Memory and JVM Tuning
This article provides best practices for memory tuning that are relevant for deployments with and without native persistence or an external storage. Even though GridGain stores data and indexes off the Java heap, Java heap is still used to store objects generated by queries and operations executed by your applications. Thus, certain recommendations should be considered for JVM and garbage collection (GC) related optimizations.
Tune Swappiness Setting
An operating system starts swapping pages from RAM to disk when overall RAM usage hits a certain threshold.
Swapping can impact GridGain cluster performance.
You can adjust the operating system’s setting to prevent this from happening.

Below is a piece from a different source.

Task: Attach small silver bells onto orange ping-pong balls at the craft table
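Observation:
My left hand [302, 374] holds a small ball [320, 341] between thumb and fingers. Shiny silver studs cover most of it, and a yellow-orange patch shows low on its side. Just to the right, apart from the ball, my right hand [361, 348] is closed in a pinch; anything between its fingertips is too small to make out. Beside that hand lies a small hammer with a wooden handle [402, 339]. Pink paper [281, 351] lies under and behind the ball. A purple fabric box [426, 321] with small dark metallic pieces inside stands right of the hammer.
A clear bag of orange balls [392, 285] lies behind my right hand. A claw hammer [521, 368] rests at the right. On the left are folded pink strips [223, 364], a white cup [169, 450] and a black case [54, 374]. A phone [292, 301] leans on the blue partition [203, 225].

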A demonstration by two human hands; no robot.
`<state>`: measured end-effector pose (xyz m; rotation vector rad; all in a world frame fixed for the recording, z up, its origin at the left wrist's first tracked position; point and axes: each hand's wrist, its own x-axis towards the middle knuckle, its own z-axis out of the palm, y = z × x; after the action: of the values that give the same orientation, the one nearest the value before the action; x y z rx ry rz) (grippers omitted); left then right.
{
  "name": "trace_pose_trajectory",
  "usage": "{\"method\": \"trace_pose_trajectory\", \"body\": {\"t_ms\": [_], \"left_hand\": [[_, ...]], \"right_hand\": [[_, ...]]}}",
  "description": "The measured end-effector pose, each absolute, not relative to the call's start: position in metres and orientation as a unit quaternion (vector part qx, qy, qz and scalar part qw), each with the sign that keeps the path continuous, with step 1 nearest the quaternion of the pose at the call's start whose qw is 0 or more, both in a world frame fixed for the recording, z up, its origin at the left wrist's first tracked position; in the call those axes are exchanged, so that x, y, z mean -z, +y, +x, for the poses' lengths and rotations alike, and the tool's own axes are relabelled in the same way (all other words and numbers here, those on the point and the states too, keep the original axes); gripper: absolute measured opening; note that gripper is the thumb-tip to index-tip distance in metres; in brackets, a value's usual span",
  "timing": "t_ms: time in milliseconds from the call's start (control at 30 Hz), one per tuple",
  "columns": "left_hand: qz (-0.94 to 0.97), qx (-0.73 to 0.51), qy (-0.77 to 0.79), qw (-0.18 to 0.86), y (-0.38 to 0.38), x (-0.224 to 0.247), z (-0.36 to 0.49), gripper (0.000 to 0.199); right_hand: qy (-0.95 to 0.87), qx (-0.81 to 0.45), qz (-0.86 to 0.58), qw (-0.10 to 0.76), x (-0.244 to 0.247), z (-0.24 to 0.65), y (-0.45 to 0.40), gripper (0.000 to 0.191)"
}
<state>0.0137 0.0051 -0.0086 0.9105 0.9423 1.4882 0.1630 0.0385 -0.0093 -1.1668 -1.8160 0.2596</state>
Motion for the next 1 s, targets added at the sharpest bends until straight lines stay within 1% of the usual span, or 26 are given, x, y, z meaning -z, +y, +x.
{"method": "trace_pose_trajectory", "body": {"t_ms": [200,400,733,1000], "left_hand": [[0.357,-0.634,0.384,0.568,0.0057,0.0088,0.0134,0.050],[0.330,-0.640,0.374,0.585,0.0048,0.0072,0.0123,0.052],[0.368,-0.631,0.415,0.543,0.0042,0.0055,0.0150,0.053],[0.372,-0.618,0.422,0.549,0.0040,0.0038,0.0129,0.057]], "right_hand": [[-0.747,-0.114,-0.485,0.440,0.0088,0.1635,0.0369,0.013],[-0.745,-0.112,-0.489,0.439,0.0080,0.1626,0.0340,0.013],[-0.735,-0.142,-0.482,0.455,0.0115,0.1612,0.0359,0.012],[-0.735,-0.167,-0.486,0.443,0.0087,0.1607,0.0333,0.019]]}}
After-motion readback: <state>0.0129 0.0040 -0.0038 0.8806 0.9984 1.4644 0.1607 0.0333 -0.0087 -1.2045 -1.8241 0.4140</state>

For Unix, the best option is to either decrease the
vm.swappiness parameter to
10, or set it to
0 if native persistence is enabled:
sysctl -w vm.swappiness=0
The value of this setting can prolong GC pauses as well. For instance, if your GC logs show
low user time, high
system time, long GC pause records, it might be caused by Java heap pages being swapped in and out. To
address this, use the
swappiness settings above.
Share RAM with OS and Apps
An individual machine’s RAM is shared among the operating system, GridGain, and other applications. As a general recommendation, if a GridGain cluster is deployed in pure in-memory mode (native persistence is disabled), then you should not allocate more than 90% of RAM capacity to GridGain nodes.
On the other hand, if native persistence is used, then the OS requires extra RAM for its page cache in order to optimally sync up data to disk. If the page cache is not disabled, then you should not give more than 70% of the server’s RAM to GridGain.
Refer to memory configuration for configuration examples.
In addition to that, because using native persistence might cause high page cache utilization, the
kswapd daemon might not keep up with page reclamation, which is used by the page cache in the background.
As a result, this can cause high latencies due to direct page reclamation and lead to long GC pauses.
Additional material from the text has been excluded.